New Delhi: A team of World Health Organisation will set forth to visit China next week to investigate the origins of the coronavirus that has claimed lives of 5,00,000 people around the globe and the deaths keep surging day by day.
Dr Soumya Swaminathan, Chief Scientist, WHO told news agency ANI, “a team is going to China next week to investigate the origins of the virus.”
“What is needed now is a good investigation going back before December to find out where and how it jumped from animal to human. Was there any intermediate animal or not or it directly jumped from bat to humans which are also possible? Bats have been implicated in other viral diseases — Nipah for example. It is possible it came directly.
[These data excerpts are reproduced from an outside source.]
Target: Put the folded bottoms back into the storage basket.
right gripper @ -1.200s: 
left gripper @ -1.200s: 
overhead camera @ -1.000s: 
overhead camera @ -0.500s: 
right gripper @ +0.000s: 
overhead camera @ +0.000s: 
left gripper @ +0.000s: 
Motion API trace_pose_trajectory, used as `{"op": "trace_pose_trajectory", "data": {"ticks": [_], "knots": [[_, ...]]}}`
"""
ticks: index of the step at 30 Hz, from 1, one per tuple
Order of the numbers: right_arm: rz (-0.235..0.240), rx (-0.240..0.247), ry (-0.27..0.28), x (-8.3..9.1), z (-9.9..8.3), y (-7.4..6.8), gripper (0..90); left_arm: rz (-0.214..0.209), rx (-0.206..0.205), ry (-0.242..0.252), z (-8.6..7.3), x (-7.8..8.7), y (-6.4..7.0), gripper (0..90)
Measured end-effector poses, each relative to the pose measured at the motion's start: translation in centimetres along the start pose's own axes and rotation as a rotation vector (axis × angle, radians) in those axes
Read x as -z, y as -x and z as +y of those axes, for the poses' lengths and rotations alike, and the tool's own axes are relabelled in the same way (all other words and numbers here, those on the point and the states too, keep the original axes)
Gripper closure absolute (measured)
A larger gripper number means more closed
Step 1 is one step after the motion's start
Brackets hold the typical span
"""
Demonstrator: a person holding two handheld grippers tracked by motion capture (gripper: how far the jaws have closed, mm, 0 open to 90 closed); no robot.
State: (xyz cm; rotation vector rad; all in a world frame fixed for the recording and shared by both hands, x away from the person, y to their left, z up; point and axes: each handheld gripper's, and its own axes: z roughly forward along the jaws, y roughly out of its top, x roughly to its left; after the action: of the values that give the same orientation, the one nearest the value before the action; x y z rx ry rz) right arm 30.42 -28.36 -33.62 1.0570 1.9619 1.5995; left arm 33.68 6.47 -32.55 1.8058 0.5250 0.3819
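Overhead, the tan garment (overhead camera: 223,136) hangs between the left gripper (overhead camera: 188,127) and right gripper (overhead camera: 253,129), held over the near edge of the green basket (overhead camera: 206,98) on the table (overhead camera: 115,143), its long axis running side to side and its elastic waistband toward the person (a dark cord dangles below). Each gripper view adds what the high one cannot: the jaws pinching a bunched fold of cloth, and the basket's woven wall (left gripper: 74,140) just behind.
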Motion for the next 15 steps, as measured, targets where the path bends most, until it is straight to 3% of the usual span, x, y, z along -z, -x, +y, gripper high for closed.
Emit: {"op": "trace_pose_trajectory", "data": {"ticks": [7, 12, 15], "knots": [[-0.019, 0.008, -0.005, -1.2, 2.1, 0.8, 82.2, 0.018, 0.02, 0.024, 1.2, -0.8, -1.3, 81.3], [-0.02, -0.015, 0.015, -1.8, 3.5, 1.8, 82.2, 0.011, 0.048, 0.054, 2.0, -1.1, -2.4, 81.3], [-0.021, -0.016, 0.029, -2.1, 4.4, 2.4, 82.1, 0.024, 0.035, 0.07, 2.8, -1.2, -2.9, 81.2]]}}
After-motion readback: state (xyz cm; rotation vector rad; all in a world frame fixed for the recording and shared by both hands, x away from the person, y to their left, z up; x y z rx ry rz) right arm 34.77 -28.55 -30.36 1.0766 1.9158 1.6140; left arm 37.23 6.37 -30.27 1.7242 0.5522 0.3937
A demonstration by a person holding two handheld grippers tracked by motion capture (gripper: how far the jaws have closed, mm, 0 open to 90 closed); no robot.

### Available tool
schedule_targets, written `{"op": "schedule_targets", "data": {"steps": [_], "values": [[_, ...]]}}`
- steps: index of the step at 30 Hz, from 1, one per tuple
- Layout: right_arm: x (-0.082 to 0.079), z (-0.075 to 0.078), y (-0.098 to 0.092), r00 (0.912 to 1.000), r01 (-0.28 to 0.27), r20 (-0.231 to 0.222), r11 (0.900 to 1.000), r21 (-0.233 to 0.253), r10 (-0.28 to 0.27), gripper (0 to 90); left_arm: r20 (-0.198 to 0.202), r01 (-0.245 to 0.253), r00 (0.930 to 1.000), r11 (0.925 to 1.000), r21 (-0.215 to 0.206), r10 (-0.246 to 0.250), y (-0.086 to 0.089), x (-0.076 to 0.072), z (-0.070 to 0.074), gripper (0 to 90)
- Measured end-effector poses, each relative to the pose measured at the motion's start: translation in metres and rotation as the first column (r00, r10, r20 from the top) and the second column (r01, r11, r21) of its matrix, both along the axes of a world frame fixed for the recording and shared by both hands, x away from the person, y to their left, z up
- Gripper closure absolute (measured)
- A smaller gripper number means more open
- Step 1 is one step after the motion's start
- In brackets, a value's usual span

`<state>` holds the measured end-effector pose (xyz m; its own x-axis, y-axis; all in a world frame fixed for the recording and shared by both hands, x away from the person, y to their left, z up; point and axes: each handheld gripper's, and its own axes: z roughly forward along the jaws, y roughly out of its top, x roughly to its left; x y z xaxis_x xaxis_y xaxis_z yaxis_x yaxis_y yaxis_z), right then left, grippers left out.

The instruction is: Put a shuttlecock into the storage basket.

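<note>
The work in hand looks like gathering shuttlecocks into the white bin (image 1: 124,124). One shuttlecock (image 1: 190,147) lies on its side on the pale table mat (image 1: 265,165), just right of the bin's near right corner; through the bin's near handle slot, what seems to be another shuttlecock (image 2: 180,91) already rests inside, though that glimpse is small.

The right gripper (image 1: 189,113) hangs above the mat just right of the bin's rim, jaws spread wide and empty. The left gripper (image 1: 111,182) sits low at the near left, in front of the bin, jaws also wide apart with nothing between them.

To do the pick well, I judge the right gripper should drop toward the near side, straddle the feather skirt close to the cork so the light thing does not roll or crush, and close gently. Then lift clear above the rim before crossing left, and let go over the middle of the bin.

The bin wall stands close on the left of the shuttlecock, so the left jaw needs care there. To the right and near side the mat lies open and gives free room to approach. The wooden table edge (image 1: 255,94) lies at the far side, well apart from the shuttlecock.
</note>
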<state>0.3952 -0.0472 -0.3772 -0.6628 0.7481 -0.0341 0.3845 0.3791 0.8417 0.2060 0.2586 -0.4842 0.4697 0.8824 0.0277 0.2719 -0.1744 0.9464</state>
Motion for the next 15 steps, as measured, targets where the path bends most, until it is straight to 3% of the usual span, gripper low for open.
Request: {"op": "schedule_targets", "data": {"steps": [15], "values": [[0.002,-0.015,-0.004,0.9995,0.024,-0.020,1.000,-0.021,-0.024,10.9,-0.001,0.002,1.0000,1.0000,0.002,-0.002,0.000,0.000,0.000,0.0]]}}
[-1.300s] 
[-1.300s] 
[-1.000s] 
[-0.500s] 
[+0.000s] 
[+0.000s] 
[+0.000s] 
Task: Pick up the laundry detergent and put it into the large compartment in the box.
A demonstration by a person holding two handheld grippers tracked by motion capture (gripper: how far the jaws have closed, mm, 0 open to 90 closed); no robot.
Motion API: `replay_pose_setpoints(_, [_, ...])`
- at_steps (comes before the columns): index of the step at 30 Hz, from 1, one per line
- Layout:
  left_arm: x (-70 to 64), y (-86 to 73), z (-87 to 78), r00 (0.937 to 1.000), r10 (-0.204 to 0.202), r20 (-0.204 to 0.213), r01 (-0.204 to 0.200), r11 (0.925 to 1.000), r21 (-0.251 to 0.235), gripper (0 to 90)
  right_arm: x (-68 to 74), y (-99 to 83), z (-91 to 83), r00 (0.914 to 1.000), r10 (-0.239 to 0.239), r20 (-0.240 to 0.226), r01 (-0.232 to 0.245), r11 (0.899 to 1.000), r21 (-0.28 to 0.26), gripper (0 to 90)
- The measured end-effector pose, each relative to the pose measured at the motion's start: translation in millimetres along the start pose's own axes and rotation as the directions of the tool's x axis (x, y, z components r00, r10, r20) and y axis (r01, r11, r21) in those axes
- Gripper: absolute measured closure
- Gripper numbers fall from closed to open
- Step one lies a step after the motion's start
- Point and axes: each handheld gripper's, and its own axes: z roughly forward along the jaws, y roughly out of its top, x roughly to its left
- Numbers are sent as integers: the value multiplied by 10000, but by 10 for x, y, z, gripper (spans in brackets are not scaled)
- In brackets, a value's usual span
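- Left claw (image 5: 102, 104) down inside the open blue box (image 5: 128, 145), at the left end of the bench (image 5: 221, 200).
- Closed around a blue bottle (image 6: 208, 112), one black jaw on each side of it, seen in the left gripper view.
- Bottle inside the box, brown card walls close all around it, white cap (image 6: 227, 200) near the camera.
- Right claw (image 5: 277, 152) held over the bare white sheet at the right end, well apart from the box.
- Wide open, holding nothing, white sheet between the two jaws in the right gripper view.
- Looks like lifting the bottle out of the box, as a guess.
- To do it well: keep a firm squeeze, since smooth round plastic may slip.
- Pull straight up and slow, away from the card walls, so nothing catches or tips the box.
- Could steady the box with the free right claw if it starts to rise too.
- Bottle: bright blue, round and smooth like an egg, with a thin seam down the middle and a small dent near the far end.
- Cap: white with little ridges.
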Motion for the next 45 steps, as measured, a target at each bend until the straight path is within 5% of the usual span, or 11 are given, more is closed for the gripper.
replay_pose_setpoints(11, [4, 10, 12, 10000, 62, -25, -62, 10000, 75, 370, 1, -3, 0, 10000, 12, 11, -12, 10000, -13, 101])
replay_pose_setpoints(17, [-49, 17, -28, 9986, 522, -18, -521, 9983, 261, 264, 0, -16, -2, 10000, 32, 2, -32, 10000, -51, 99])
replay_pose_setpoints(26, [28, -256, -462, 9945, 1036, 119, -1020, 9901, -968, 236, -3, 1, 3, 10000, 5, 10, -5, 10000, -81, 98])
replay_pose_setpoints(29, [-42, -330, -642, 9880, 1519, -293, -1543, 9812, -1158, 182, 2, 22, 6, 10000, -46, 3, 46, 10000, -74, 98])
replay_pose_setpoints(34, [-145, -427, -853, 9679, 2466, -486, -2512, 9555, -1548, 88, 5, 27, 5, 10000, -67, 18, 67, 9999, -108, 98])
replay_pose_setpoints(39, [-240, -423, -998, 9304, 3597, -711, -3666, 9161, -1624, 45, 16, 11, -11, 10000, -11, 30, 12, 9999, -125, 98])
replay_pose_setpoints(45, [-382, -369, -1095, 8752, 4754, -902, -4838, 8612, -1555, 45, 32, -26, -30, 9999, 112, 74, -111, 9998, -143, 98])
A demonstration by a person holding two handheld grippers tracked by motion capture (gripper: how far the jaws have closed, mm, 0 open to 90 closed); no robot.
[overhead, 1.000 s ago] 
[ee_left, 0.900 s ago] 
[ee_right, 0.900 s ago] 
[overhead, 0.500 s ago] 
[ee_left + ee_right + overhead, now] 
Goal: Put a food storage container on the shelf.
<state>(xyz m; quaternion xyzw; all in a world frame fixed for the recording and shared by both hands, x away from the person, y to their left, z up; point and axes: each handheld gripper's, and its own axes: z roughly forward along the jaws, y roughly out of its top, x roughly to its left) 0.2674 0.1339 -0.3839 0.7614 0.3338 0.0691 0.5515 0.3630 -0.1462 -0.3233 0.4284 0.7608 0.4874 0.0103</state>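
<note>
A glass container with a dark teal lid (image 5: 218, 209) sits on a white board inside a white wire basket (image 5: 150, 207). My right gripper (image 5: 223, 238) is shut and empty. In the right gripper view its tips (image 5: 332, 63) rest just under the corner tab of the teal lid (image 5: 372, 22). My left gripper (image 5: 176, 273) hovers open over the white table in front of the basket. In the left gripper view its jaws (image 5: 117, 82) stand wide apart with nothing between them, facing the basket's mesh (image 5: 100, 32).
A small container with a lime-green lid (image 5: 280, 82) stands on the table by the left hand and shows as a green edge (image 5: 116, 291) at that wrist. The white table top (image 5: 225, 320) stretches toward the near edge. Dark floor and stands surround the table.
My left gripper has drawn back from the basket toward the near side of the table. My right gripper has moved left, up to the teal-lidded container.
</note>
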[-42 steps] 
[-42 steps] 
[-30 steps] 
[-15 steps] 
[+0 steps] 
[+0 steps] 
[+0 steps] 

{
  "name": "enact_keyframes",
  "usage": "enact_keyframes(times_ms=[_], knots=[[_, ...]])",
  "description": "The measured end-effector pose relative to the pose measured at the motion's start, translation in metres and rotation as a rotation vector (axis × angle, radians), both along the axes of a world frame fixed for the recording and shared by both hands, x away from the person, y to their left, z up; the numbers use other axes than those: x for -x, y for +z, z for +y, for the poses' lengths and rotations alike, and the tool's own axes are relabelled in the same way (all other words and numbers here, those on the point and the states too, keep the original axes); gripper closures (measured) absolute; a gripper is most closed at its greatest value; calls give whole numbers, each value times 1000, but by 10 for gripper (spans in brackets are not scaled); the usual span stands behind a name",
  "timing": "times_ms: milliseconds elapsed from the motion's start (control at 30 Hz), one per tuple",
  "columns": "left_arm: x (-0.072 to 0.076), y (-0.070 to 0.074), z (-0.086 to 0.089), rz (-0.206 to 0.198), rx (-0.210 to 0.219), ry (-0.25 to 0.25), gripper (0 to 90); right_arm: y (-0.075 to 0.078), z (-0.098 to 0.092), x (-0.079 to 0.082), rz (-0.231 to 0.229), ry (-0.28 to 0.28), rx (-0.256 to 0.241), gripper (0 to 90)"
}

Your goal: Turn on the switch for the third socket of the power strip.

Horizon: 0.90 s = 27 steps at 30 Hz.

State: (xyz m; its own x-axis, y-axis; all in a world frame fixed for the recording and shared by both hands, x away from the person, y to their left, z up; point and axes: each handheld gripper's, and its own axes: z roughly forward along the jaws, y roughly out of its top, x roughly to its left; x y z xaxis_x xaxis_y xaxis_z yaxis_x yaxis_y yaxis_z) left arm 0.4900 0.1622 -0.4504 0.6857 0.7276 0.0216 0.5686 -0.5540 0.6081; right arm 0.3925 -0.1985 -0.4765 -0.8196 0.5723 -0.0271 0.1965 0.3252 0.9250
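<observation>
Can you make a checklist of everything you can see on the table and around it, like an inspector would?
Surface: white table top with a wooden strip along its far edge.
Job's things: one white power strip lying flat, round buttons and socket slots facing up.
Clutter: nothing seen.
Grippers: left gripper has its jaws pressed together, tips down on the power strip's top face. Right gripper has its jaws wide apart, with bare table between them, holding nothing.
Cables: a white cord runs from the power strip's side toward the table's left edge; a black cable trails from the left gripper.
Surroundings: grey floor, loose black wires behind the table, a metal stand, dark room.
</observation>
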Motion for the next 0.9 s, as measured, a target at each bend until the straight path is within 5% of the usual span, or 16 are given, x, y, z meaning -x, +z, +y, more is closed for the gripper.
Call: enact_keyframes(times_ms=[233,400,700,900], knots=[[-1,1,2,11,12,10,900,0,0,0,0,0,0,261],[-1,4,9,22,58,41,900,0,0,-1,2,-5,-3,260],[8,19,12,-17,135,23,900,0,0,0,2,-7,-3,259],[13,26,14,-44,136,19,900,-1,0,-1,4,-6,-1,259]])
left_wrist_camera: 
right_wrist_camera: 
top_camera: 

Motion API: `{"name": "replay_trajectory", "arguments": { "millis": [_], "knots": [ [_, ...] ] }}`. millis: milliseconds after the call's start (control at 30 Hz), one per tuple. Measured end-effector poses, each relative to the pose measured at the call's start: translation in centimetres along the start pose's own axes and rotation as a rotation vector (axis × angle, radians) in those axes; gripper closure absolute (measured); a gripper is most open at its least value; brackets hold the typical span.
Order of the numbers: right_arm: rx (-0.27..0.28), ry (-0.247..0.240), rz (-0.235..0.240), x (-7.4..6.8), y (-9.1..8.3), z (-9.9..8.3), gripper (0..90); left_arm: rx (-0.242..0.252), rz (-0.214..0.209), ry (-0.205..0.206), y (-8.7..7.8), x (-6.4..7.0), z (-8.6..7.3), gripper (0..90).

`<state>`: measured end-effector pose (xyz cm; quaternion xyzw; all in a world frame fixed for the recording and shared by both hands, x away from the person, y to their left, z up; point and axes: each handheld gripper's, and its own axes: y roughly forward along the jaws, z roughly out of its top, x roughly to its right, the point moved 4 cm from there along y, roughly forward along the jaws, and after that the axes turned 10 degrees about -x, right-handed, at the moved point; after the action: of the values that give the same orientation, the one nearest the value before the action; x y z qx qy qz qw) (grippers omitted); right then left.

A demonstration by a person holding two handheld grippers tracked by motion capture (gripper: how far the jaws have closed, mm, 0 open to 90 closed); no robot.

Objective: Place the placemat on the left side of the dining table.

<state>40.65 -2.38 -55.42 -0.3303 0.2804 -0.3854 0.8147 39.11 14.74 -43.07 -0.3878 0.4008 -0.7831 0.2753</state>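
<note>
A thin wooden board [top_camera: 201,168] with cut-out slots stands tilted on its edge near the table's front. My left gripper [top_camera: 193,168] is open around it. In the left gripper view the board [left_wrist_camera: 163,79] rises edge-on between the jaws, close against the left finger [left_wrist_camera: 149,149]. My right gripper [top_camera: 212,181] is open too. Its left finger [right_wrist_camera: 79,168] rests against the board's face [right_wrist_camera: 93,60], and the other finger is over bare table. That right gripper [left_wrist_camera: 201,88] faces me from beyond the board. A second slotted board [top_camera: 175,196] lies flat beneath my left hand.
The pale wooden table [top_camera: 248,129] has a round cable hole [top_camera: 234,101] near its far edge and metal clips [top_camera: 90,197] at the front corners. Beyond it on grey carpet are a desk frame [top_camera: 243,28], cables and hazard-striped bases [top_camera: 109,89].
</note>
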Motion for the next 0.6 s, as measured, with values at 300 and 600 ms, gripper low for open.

It is also possible that there was an intermediate animal-like in the case of SARS. That thorough investigation still needs to be done,” she said.
Dr Soumya Swaminathan said that the Chinese government had reported an outbreak of “typical pneumonia cases” from Wuhan on December 31.
“Our WHO country office in China picked it up and on January 1, WHO activated its international mechanisms which we do as part of international health regulations whenever there’s any new signal gets reported. It is conveyed to everyone so that the whole world knows about it,” she said.
“We do not know more than that in the sense where and how it originated. We know from the virus sequences that it is very similar to bat viruses. A lot of studies have been done in South-East Asia to show that bats have lots of coronaviruses. There are over 500 types of coronaviruses. There are also previous studies showing that populations living in southern China and even in other countries of South-East Asia have antibodies to coronaviruses,” she said.
WHO will be visiting China in the midst of reports of the country delaying information and warning concerning novel coronavirus which could have helped in containing its spread in the initial days.